Description of the task =>
Your job is to retype all of the data word for word, leaving every image out.

Dataset extract =>

● ● ● ● ● ● ●

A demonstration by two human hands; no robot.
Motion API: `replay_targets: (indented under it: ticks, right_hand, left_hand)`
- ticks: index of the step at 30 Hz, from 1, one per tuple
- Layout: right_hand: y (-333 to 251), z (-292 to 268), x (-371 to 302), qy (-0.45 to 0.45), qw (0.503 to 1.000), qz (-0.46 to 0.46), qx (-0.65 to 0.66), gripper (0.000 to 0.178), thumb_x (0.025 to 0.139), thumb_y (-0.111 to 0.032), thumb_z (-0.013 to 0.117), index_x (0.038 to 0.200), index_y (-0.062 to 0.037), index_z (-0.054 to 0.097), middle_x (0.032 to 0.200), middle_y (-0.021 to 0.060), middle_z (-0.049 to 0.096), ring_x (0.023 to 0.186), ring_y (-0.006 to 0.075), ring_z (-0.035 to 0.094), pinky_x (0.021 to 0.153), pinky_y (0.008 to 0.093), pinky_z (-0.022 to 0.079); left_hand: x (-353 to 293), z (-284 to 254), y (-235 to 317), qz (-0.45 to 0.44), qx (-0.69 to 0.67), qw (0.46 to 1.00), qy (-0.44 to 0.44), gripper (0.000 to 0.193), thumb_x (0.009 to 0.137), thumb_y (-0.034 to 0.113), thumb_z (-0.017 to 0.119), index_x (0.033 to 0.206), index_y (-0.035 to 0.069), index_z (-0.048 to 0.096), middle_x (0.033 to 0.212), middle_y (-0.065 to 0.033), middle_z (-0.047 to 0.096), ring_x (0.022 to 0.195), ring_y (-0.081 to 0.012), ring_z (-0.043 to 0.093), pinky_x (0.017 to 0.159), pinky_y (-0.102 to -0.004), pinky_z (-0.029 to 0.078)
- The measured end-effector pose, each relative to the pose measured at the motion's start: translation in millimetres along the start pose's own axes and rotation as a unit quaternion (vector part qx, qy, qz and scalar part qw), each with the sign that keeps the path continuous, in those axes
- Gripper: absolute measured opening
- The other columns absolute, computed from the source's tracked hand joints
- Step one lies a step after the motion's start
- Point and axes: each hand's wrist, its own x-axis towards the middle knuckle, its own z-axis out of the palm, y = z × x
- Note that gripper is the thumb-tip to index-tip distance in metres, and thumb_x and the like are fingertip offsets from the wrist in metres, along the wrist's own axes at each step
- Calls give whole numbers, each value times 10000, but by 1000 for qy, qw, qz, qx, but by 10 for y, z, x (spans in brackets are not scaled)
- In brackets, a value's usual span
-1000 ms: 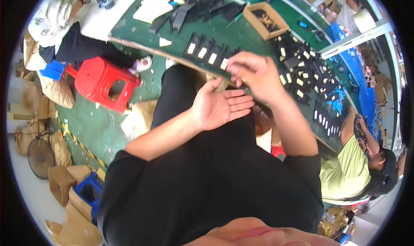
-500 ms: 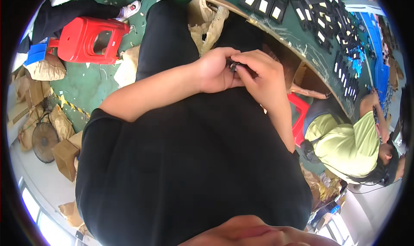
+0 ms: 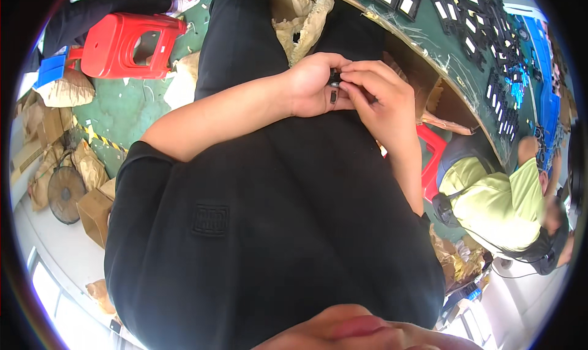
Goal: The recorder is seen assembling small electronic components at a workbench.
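Note:
In front of my lap both hands meet. My left hand is cupped, palm up, its thumb bent over toward a small black part with a lighter shiny spot. Another small dark piece rests against its palm or fingers. My right hand comes in from the right, thumb and fingertips pinched at the black part's edge. Fingers cover much of the part, so its exact kind is hidden.
A green-topped worktable curves along the upper right, bearing several black rectangular parts with pale labels and blue pieces. A person in a yellow-green shirt sits at right. A red stool stands at upper left.
Both hands now sit slightly higher and further right in the picture. The left palm shows more, revealing a small dark piece in it. The right fingers still pinch the black part.

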Motion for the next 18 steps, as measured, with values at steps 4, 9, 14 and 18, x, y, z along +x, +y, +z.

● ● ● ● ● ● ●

Solution for this task =>
A demonstration by two human hands; no robot.
Motion API: `replay_targets: (indented under it: ticks, right_hand, left_hand)`
- ticks: index of the step at 30 Hz, from 1, one per tuple
- Layout: right_hand: y (-333 to 251), z (-292 to 268), x (-371 to 302), qy (-0.45 to 0.45), qw (0.503 to 1.000), qz (-0.46 to 0.46), qx (-0.65 to 0.66), gripper (0.000 to 0.178), thumb_x (0.025 to 0.139), thumb_y (-0.111 to 0.032), thumb_z (-0.013 to 0.117), index_x (0.038 to 0.200), index_y (-0.062 to 0.037), index_z (-0.054 to 0.097), middle_x (0.032 to 0.200), middle_y (-0.021 to 0.060), middle_z (-0.049 to 0.096), ring_x (0.023 to 0.186), ring_y (-0.006 to 0.075), ring_z (-0.035 to 0.094), pinky_x (0.021 to 0.153), pinky_y (0.008 to 0.093), pinky_z (-0.022 to 0.079); left_hand: x (-353 to 293), z (-284 to 254), y (-235 to 317), qz (-0.45 to 0.44), qx (-0.69 to 0.67), qw (0.46 to 1.00), qy (-0.44 to 0.44), gripper (0.000 to 0.193), thumb_x (0.009 to 0.137), thumb_y (-0.034 to 0.113), thumb_z (-0.017 to 0.119), index_x (0.033 to 0.206), index_y (-0.035 to 0.069), index_z (-0.048 to 0.096), middle_x (0.033 to 0.212), middle_y (-0.065 to 0.033), middle_z (-0.047 to 0.096), ring_x (0.022 to 0.195), ring_y (-0.081 to 0.012), ring_z (-0.043 to 0.093), pinky_x (0.017 to 0.159), pinky_y (-0.102 to -0.004), pinky_z (-0.029 to 0.078)
- The measured end-effector pose, each relative to the pose measured at the motion's start: translation in millimetres along the start pose's own axes and rotation as a unit quaternion (vector part qx, qy, qz and scalar part qw), each with the sign that keeps the path continuous, in those axes
- Gripper: absolute measured opening
- The other columns absolute, computed from the source's tracked hand joints
- Step one lies a step after the motion's start
- Point and axes: each hand's wrist, its own x-axis towards the middle knuckle, its own z-axis out of the palm, y = z × x
- Note that gripper is the thumb-tip to index-tip distance in metres, and thumb_x and the like are fingertip offsets from the wrist in metres, along the wrist's own axes at each step
- Calls give whole numbers, each value times 10000, but by 1000 for qy, qw, qz, qx, but by 10 for y, z, x (spans in brackets are not scaled)
- In brackets, a value's usual span
-1000 ms: 
-500 ms: 
+0 ms: 
Goal: The recorder is seen assembling small electronic components at a workbench.
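Note:
In front of my lap both hands meet. My left hand is cupped, palm up, its thumb bent over toward a small black part with a lighter shiny spot. Another small dark piece rests against its palm or fingers. My right hand comes in from the right, thumb and fingertips pinched at the black part's edge. Fingers cover much of the part, so its exact kind is hidden.
A green-topped worktable curves along the upper right, bearing several black rectangular parts with pale labels and blue pieces. A person in a yellow-green shirt sits at right. A red stool stands at upper left.
Both hands now sit slightly higher and further right in the picture. The left palm shows more, revealing a small dark piece in it. The right fingers still pinch the black part.
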
Motion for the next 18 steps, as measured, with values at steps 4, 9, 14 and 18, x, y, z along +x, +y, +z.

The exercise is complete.